- _PROBLEM TO WORK ON_:
Every picture is to be removed, and all the data is to be copied exactly.
————————
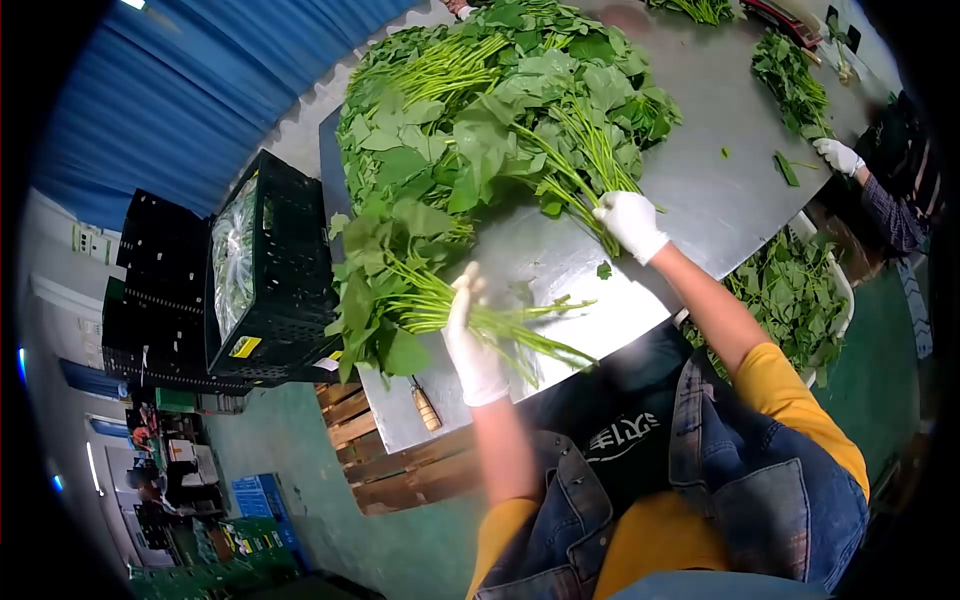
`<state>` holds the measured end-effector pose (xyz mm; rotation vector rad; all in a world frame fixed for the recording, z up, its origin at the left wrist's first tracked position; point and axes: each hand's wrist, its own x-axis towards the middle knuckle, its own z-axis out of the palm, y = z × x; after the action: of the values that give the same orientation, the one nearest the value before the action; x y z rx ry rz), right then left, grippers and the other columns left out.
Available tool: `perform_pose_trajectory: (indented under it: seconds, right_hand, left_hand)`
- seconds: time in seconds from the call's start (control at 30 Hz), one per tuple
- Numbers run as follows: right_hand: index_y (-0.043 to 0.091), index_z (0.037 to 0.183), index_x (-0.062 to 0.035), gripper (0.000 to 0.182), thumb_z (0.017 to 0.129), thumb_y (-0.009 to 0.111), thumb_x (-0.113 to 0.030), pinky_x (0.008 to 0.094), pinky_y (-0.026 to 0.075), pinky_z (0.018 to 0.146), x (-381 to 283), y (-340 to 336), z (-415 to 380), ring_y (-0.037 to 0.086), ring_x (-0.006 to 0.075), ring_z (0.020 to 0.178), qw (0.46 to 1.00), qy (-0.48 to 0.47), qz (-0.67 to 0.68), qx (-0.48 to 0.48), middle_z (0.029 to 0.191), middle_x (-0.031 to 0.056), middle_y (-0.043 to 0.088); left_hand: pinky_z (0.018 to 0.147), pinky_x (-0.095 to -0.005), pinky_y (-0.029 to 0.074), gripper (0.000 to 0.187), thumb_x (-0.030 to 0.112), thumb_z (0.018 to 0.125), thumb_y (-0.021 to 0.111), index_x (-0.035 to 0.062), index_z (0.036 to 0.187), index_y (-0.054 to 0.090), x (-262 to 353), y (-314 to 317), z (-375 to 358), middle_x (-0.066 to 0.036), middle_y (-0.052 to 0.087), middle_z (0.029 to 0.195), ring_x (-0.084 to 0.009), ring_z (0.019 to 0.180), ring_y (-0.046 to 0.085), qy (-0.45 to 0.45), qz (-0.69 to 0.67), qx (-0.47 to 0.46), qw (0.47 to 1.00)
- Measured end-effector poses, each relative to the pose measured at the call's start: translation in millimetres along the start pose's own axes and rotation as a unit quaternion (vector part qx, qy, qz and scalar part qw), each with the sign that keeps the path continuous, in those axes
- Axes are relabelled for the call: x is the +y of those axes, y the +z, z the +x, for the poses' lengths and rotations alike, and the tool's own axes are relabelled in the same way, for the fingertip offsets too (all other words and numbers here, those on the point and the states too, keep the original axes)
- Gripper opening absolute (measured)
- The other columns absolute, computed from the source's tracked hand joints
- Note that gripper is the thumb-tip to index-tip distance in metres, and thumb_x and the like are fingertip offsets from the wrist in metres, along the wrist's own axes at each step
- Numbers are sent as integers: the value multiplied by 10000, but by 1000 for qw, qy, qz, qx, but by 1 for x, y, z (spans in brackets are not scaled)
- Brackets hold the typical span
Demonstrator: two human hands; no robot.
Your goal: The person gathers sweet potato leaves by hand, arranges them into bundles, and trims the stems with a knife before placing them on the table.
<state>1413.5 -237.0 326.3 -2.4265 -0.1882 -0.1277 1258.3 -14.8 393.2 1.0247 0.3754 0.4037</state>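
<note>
My left hand (472,345), in a white glove, is wrapped round a bunch of long-stemmed leafy greens (405,290). The leaves point away to the left and the cut stems stick out towards my body. In a matching glove, my right hand (632,225) closes on the lower stems of more leafy greens (590,140), whose leaves lie against the large pile (430,120). Both hands are over the metal table (720,180). Near its front corner lies a tool with a wooden handle (426,408); its working end is partly hidden by leaves.
Dark plastic crates (285,270) stand left of the table, one with a clear bag inside. A white tub of loose greens (845,300) is below the right side. Across the table, a co-worker's gloved hand (838,156) is beside another bunch (790,85). A wooden pallet (400,470) lies underneath.
</note>
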Motion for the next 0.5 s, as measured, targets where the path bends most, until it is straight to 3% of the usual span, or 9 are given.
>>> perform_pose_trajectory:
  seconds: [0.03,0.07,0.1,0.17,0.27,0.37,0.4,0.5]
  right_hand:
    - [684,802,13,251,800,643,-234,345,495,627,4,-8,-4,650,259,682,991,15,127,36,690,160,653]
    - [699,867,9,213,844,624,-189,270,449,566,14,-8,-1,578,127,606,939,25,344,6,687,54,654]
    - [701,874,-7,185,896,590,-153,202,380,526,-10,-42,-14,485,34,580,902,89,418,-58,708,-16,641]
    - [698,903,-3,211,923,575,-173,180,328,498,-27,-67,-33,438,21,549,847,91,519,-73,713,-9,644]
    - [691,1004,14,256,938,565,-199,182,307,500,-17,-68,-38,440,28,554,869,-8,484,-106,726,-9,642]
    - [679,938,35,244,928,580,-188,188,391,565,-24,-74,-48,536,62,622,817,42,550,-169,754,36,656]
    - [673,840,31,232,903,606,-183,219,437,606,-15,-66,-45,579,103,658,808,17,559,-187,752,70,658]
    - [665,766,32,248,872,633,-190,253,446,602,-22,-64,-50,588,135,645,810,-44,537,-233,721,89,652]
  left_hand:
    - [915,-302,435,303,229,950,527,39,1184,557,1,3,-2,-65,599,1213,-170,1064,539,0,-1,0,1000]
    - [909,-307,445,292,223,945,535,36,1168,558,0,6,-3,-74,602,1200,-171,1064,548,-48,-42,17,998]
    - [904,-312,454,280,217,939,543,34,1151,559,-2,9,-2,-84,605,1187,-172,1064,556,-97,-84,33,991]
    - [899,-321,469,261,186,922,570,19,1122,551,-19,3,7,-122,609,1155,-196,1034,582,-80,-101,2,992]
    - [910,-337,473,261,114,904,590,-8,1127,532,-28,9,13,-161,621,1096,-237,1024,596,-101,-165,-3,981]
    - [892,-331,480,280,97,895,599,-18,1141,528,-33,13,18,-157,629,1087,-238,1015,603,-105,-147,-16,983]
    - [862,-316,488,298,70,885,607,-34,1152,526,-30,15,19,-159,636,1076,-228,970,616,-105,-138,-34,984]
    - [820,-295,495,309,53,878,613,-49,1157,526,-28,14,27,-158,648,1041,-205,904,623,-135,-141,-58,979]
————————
- _RESULT BELOW_:
`<state>` holds the measured end-effector pose (xyz mm; rotation vector rad; all in a world frame fixed for the recording, z up, its origin at the left wrist's first tracked position; point and axes: each hand's wrist, its own x-axis towards the middle knuckle, its own z-axis out of the palm, y = z × x; after the action: of the values that give the same orientation, the one nearest the value before the action; x y z rx ry rz), right then left, grippers and the other columns left out.
Available tool: `perform_pose_trajectory: (indented under it: seconds, right_hand, left_hand)`
- seconds: time in seconds from the call's start (control at 30 Hz), one per tuple
- Numbers run as follows: right_hand: index_y (-0.043 to 0.091), index_z (0.037 to 0.183), index_x (-0.062 to 0.035), gripper (0.000 to 0.182), thumb_z (0.017 to 0.129), thumb_y (-0.009 to 0.111), thumb_x (-0.113 to 0.030), pinky_x (0.008 to 0.094), pinky_y (-0.026 to 0.075), pinky_z (0.018 to 0.146), x (-381 to 283), y (-340 to 336), z (-415 to 380), ring_y (-0.037 to 0.086), ring_x (-0.006 to 0.075), ring_z (0.020 to 0.178), qw (0.46 to 1.00), qy (-0.48 to 0.47), qz (-0.67 to 0.68), qx (-0.48 to 0.48), middle_z (0.029 to 0.191), middle_x (-0.031 to 0.056), middle_y (-0.043 to 0.088); left_hand: pinky_z (0.018 to 0.147), pinky_x (-0.095 to -0.005), pinky_y (-0.029 to 0.074), gripper (0.000 to 0.187), thumb_x (-0.030 to 0.112), thumb_z (0.018 to 0.125), thumb_y (-0.021 to 0.111), index_x (-0.035 to 0.062), index_z (0.036 to 0.187), index_y (-0.054 to 0.090), x (-262 to 353), y (-314 to 317), z (-375 to 358), middle_x (-0.066 to 0.036), middle_y (-0.052 to 0.087), middle_z (0.029 to 0.195), ring_x (-0.084 to 0.009), ring_z (0.019 to 0.180), ring_y (-0.046 to 0.085), qy (-0.45 to 0.45), qz (-0.69 to 0.67), qx (-0.47 to 0.46), qw (0.47 to 1.00)
- Measured end-effector poses, each relative to the pose measured at the call's start: translation in millimetres along the start pose's own axes and rotation as a unit quaternion (vector part qx, qy, qz and scalar part qw), each with the sign that keeps the path continuous, in those axes
- Axes are relabelled for the call: x is the +y of those axes, y the +z, z the +x, for the poses' lengths and rotations alike, and the tool's own axes are relabelled in the same way, for the fingertip offsets too (all other words and numbers here, those on the point and the states too, keep the original axes)
- Gripper opening absolute (measured)
- The other columns absolute, computed from the source's tracked hand joints
- Note that gripper is the thumb-tip to index-tip distance in metres, and thumb_x and the like are fingertip offsets from the wrist in metres, along the wrist's own axes at each step
- Numbers are sent as integers: the value multiplied by 10000, but by 1000 for qw, qy, qz, qx, but by 1 for x, y, z (spans in brackets are not scaled)
- Brackets hold the typical span
Demonstrator: two human hands; no robot.
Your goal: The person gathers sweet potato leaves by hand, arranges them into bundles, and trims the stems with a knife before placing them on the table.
<state>1413.5 -237.0 326.3 -2.4265 -0.1882 -0.1277 1258.3 -14.8 393.2 1.0247 0.3754 0.4037</state>
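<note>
My left hand (472,345), in a white glove, is wrapped round a bunch of long-stemmed leafy greens (405,290). The leaves point away to the left and the cut stems stick out towards my body. In a matching glove, my right hand (632,225) closes on the lower stems of more leafy greens (590,140), whose leaves lie against the large pile (430,120). Both hands are over the metal table (720,180). Near its front corner lies a tool with a wooden handle (426,408); its working end is partly hidden by leaves.
Dark plastic crates (285,270) stand left of the table, one with a clear bag inside. A white tub of loose greens (845,300) is below the right side. Across the table, a co-worker's gloved hand (838,156) is beside another bunch (790,85). A wooden pallet (400,470) lies underneath.
</note>
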Motion for the next 0.5 s, as measured, targets where the path bends most, until it is straight to 3% of the usual span, or 9 are given.
>>> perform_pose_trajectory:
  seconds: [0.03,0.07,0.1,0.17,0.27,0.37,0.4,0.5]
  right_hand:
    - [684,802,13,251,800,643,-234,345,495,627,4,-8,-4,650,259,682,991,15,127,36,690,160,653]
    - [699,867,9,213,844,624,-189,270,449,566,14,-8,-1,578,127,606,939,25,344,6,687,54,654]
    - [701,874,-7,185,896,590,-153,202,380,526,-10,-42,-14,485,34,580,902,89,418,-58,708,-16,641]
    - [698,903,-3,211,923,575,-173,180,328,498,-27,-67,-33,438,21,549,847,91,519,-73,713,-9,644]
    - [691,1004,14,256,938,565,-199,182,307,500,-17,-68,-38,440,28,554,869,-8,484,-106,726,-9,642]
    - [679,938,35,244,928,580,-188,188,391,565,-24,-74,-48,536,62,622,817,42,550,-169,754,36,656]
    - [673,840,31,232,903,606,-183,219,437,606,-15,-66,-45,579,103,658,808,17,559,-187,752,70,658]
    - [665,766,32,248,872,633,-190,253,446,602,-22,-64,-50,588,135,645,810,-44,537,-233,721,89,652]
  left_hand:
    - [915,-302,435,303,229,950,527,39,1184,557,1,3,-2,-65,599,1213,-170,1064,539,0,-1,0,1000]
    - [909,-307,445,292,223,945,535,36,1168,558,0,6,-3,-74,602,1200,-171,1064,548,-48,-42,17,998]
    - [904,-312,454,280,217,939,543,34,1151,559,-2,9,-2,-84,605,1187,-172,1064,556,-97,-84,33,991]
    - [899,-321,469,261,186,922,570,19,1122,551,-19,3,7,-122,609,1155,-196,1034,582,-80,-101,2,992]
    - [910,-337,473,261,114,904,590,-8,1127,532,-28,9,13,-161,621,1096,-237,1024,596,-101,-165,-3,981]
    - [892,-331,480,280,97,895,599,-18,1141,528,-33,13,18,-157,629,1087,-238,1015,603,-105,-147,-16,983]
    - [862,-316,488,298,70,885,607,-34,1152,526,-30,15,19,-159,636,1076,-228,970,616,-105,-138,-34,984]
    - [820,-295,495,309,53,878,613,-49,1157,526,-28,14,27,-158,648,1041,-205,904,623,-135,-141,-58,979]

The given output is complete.